La dépression touche tous les milieux évidemment. Au-delà de la dépression des individus, nous percevons un mal-être généralisé touchant aussi des personnes en apparence dynamiques, entreprenantes, « bien dans leur peau ». Cette dépression collective qui touche plus ou moins tous les milieux, toutes les classes d’âge est marquée par un manque d’intérêt, un sentiment d’inutilité, la perte des idéaux humanistes qui donnent envie de créer un monde meilleur, la bureaucratisation de la vie et la technicisation du travail. Il s’agit là des symptômes d’une dépression sociale qui crée un climat dans lequel les citoyens ressentent de l’ennui, une absence d’intérêt pour la vie, un manque d’horizon, de projets. Il ne s’agit, pour la plupart des personnes, pas de dépression au sens psychiatrique mais d’un manque de confiance en soi plus ou moins profond, caractérisé par une image dépréciée de soi pouvant aller jusqu’à la haine de soi-même, de sa famille, de son travail, de son pays.
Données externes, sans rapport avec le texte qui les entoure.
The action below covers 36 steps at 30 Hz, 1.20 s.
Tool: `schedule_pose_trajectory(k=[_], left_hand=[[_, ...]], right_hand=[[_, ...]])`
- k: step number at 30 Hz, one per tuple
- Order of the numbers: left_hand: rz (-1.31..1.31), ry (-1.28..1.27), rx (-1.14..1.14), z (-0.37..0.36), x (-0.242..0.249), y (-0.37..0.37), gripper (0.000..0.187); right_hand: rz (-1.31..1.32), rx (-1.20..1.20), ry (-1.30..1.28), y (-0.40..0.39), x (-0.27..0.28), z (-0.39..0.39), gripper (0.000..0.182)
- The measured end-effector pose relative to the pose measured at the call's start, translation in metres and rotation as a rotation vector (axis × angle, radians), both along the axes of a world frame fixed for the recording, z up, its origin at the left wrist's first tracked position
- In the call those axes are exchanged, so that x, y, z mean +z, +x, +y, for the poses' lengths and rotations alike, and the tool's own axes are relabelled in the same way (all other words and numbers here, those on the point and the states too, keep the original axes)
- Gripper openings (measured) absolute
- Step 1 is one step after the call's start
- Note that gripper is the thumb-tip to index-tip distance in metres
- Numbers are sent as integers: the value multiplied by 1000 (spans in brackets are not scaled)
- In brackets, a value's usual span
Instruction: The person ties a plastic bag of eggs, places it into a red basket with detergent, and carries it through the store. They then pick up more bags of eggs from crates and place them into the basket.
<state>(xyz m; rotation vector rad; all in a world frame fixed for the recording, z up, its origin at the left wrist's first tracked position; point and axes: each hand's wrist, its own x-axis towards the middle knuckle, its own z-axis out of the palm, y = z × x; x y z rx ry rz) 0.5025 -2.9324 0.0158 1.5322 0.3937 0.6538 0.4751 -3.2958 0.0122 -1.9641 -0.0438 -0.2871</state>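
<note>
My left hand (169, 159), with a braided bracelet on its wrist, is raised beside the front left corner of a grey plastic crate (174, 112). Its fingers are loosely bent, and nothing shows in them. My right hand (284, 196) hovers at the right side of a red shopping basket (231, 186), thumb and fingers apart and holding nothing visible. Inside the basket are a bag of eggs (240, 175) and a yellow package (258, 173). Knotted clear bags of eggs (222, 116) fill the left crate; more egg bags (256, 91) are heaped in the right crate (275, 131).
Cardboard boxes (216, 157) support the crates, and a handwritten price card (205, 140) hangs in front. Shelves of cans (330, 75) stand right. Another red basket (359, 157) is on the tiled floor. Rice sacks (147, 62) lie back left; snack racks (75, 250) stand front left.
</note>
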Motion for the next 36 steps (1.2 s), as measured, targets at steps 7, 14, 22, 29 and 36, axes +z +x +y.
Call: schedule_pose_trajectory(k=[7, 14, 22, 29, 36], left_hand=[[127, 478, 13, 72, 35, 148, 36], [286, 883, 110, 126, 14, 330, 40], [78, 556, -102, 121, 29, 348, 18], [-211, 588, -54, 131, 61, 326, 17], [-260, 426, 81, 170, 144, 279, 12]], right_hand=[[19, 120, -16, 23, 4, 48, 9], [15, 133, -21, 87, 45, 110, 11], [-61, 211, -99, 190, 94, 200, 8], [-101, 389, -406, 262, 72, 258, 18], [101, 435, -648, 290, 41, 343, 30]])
Cette dépression peut générer un climat social de plus en plus cynique et défaitiste, un déni du danger auquel la société est exposée et un manque de combativité face à la menace, qu’elle soit terroriste, identitaire, morale ou intellectuelle. La passivité de groupes entiers, voire de la majorité d’une société face à son agression ou son délitement, est le signe d’une dépression collective.